RISC-V Assembly: Strings and Bit Manipulation¶
Overview¶
This lecture covers essential RISC-V assembly programming techniques for working with strings and bit manipulation. We explore endianness and byte ordering, byte-level memory operations using lb and sb instructions, string processing patterns (length, copy), and bitwise operations including shifts, masks, and bit sequence extraction. Each concept is demonstrated with RISC-V assembly functions called from Rust driver programs.
Learning Objectives¶
- Explain endianness and how RISC-V stores multi-byte values in memory
- Use byte load/store instructions (
lb,lbu,sb) for character and byte manipulation - Implement string iteration patterns in assembly with proper null termination
- Apply bitwise operations (AND, OR, XOR, NOT) and shifts in RISC-V assembly
- Extract bit sequences using the shift-and-mask technique
- Sign-extend extracted bit sequences using arithmetic shifts
Prerequisites¶
- RISC-V Assembly 1 & 2 (Lectures 05–06): registers, instructions, memory operations, control flow, functions, calling convention
- Stack frame management (prologue/epilogue pattern)

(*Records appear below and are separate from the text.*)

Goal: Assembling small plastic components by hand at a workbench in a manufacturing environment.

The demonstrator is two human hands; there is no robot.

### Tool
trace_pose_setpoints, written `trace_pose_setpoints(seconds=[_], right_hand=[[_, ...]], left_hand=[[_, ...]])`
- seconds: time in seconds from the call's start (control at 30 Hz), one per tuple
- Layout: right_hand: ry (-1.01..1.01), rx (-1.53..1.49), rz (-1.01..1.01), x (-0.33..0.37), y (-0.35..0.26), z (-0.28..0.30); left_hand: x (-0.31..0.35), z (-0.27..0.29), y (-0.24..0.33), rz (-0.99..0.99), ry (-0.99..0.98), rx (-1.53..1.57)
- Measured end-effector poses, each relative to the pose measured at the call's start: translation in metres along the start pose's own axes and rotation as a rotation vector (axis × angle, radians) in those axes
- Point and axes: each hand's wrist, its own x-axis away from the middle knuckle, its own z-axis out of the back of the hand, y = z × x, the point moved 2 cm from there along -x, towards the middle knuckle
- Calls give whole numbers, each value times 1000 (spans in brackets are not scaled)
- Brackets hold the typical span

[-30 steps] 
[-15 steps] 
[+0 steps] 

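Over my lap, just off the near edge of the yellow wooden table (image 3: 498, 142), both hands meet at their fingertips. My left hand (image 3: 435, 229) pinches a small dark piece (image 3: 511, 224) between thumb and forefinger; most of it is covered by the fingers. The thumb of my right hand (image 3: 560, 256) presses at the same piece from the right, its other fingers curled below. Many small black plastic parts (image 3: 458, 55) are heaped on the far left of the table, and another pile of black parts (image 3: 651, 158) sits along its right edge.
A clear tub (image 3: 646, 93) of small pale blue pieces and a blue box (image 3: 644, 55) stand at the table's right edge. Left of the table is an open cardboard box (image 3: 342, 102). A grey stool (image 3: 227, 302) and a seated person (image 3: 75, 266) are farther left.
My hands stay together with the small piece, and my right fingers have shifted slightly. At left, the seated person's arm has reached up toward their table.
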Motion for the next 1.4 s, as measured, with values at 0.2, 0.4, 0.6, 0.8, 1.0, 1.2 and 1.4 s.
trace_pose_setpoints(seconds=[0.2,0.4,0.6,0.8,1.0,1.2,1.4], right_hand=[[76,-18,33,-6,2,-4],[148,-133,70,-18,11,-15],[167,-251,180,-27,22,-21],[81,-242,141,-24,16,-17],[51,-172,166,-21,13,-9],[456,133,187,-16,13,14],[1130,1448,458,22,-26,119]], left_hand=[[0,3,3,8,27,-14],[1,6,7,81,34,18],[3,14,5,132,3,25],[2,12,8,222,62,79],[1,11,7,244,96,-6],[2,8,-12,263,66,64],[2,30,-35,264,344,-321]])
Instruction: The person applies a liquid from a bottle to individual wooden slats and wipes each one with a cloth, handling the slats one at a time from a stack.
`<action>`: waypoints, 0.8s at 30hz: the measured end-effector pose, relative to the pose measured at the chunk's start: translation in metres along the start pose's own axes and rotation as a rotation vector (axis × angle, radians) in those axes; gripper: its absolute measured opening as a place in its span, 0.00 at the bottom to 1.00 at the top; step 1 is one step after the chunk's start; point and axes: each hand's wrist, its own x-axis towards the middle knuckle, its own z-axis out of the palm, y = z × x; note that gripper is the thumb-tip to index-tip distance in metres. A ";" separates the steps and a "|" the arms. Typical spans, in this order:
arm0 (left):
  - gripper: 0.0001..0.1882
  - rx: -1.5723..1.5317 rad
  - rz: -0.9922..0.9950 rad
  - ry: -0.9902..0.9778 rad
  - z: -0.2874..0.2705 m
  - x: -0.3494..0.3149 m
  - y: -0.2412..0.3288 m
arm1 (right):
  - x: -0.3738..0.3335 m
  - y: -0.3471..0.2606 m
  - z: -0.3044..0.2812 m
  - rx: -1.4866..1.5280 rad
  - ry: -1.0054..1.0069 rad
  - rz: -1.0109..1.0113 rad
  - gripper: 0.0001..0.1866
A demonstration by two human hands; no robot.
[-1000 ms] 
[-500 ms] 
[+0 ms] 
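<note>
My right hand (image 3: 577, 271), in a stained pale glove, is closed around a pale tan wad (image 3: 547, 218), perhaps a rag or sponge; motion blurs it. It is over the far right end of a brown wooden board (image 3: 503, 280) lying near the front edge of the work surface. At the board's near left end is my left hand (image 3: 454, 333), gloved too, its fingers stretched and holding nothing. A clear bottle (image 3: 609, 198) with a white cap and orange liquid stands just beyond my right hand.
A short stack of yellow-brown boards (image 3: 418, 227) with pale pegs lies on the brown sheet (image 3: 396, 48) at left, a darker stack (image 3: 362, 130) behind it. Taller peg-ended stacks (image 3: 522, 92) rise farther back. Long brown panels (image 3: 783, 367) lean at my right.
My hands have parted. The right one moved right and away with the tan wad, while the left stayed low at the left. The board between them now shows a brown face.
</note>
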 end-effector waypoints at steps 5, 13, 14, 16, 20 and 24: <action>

- Binary representation and two's complement
1. Endianness¶
Big Endian vs Little Endian¶
When storing multi-byte values, the order of bytes in memory depends on the system's endianness.
Consider the 32-bit integer 0x22AA33CC:
| Address | Big Endian | Little Endian |
|---|---|---|
| 0 | 0x22 (MSB) | 0xCC (LSB) |
| 1 | 0xAA | 0x33 |
| 2 | 0x33 | 0xAA |
| 3 | 0xCC (LSB) | 0x22 (MSB) |
Big endian: most significant byte (MSB) at the lowest address — bytes are stored in the order you'd write the number.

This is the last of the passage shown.